TASK DETAILS: Every line from the one with "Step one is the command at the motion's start" to the one with "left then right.", including those two, is to be copied exactly; all other lines of the entries below are left out.
● ● ● ● ● ● ●
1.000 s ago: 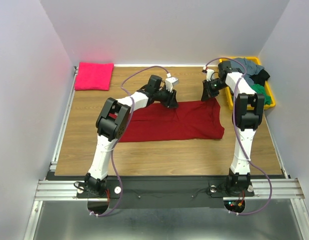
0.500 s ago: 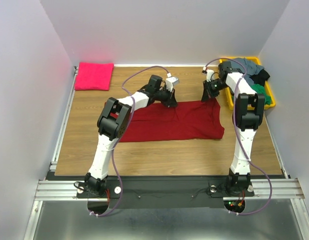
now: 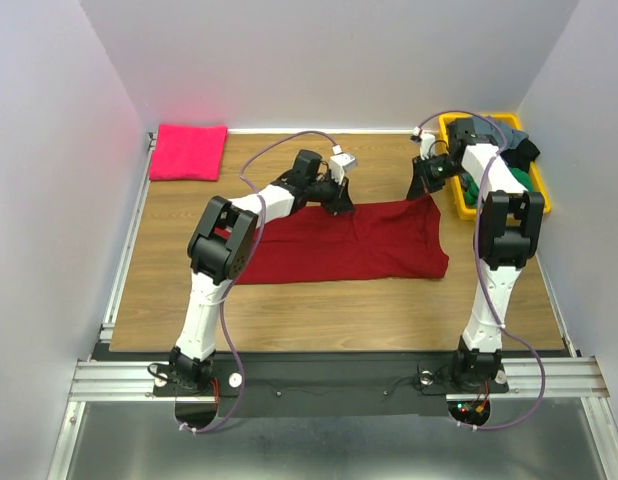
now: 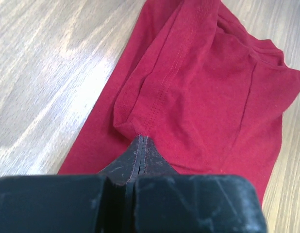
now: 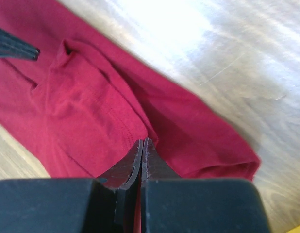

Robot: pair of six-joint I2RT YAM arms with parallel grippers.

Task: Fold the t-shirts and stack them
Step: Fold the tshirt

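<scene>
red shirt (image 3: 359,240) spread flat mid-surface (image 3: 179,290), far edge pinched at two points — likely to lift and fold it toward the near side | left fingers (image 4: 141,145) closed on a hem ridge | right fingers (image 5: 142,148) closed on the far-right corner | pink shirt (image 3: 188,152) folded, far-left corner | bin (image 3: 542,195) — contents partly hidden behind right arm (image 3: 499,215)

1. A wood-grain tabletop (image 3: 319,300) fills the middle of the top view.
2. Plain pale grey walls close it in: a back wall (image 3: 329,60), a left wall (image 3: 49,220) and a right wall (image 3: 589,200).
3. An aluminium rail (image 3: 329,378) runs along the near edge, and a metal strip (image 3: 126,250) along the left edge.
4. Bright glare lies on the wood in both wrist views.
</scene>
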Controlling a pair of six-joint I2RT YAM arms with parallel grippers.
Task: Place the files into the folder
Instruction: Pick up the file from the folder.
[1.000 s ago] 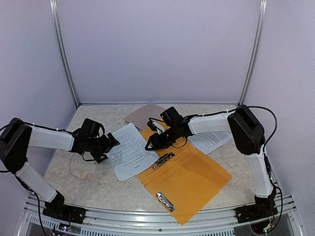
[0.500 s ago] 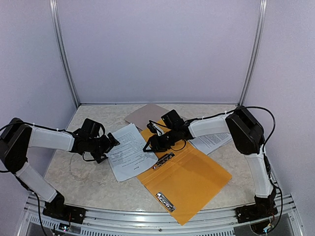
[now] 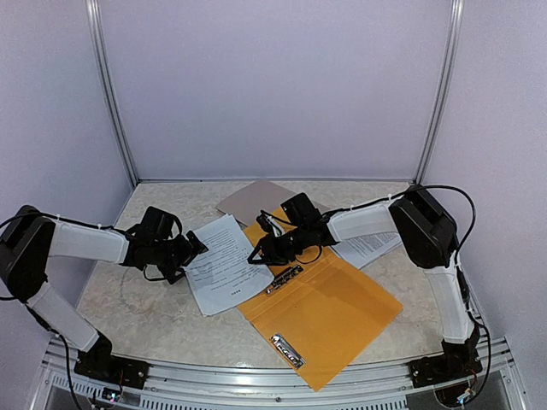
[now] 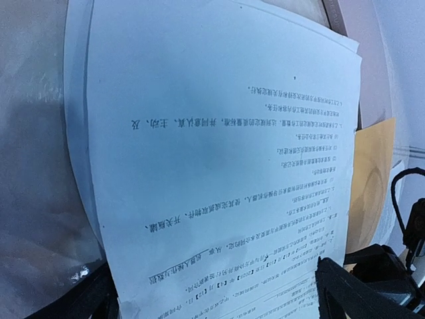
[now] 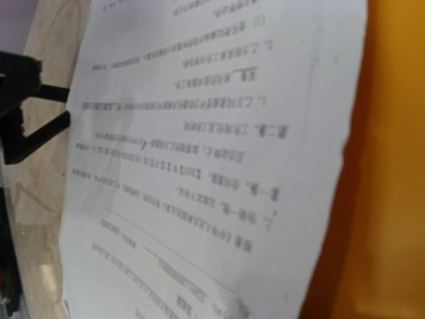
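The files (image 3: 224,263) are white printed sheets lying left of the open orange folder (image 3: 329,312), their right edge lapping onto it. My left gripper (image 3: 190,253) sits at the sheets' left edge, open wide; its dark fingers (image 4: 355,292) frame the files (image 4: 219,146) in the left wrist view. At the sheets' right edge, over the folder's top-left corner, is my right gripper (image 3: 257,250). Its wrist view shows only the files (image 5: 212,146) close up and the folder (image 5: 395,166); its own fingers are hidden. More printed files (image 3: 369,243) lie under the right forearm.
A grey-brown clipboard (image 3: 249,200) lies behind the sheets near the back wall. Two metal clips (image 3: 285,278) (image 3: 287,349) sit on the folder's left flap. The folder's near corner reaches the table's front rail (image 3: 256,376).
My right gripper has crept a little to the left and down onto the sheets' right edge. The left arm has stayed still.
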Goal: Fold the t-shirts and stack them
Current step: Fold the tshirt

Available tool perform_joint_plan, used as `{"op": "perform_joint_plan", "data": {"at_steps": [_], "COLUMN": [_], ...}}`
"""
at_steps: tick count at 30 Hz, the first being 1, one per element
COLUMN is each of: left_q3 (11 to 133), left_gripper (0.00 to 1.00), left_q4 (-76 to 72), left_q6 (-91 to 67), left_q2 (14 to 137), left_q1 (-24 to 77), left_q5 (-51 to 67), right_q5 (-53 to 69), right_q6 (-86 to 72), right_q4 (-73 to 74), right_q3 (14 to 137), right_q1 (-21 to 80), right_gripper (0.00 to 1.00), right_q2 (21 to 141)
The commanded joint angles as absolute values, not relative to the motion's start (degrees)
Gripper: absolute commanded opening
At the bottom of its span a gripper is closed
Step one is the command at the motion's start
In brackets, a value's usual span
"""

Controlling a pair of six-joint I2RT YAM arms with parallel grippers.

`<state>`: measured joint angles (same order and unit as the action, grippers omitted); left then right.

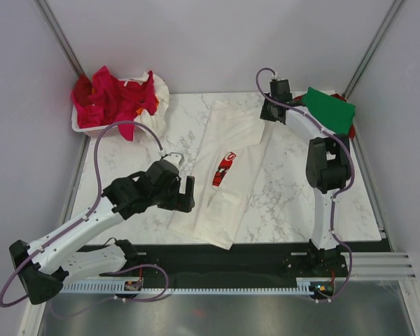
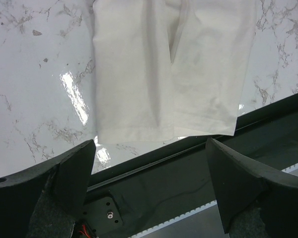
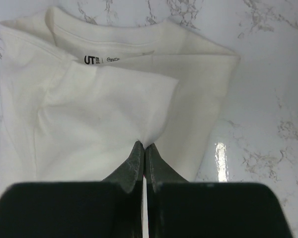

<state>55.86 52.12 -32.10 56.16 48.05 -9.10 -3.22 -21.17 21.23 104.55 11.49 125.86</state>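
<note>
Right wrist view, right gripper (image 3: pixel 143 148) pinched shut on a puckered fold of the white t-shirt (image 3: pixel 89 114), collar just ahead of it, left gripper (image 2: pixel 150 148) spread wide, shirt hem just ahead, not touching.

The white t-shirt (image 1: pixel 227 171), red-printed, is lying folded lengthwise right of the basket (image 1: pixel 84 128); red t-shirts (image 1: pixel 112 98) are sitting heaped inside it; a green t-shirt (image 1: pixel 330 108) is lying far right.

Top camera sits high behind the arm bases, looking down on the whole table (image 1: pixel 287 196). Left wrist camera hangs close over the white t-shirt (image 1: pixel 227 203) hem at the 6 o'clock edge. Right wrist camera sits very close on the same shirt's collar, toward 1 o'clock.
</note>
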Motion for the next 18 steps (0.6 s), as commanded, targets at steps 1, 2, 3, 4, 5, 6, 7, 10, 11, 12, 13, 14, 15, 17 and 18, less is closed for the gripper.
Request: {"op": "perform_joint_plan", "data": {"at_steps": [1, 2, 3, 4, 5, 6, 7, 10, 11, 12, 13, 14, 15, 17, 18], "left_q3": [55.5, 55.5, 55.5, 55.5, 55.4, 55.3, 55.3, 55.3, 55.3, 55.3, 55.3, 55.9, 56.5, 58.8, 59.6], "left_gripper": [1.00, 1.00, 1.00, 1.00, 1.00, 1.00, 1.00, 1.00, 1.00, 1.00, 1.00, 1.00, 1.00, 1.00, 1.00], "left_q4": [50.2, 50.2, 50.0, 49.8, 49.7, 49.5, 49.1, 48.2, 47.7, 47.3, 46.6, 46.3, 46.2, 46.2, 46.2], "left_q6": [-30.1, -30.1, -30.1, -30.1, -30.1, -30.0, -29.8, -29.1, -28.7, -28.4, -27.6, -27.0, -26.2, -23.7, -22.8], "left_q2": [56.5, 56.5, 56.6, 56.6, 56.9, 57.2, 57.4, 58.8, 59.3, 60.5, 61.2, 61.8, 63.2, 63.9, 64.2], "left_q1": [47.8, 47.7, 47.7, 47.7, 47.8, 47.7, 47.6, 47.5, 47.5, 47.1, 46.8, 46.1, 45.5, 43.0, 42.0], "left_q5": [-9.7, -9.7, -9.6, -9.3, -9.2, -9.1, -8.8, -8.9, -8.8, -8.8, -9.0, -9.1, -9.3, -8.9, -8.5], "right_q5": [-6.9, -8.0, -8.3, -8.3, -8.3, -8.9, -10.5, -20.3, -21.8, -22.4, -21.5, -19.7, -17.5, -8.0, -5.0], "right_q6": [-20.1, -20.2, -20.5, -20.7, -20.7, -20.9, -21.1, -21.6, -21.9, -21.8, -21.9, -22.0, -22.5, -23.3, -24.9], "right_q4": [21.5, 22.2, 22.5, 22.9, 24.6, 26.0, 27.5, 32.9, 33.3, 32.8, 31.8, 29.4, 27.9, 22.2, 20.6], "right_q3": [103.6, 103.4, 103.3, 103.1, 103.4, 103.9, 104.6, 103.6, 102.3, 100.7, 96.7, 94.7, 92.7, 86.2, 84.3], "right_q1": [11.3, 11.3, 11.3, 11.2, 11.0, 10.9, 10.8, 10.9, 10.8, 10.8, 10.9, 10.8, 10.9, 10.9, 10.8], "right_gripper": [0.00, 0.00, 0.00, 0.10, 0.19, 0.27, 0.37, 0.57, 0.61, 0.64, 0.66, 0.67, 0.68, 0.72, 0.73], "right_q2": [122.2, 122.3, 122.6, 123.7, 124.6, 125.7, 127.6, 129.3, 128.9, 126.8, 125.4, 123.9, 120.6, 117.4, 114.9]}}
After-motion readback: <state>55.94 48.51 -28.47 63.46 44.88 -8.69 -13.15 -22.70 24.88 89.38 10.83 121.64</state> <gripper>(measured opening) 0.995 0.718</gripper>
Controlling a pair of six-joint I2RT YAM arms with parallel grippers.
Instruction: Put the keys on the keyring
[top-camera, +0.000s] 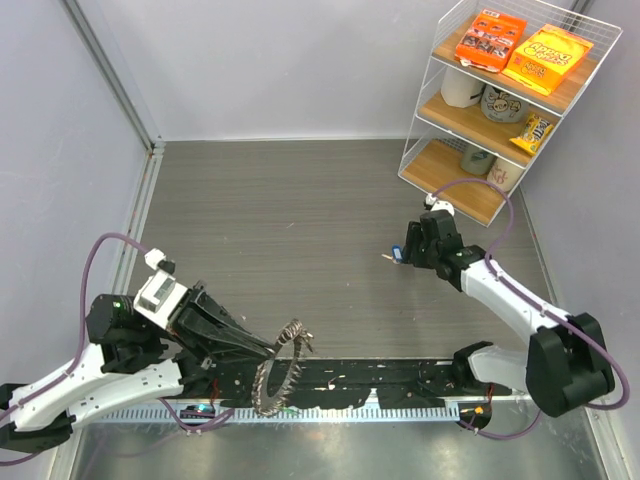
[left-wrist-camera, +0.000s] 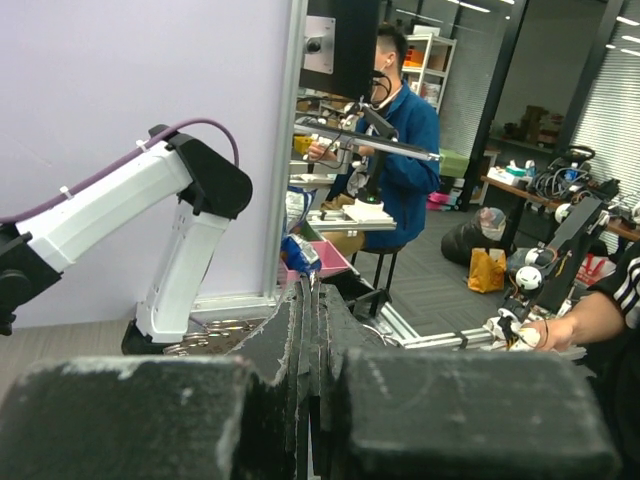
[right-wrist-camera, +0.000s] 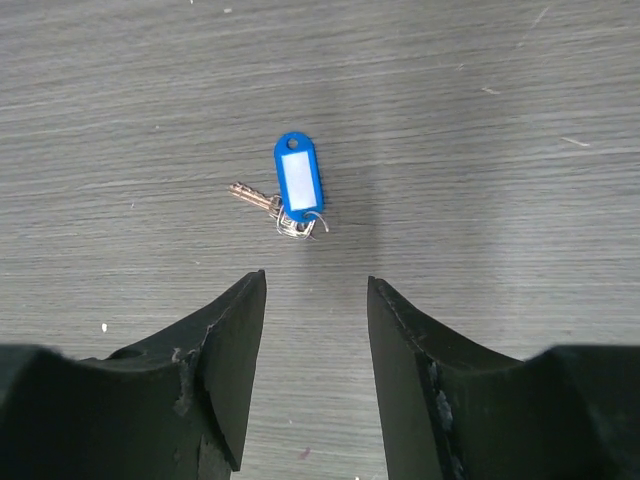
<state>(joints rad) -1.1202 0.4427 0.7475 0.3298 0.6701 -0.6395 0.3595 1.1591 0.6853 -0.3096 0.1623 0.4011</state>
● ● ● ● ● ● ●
YOUR SOLUTION:
Step one is the command at the motion's start
In brackets, a value's usual span
"""

Controlling a pair of six-joint I2RT YAM arms with parallel grippers.

`<state>`: measured joint angles (same order and unit as the action, grippers omitted); left then right.

Nothing else belongs to this answer.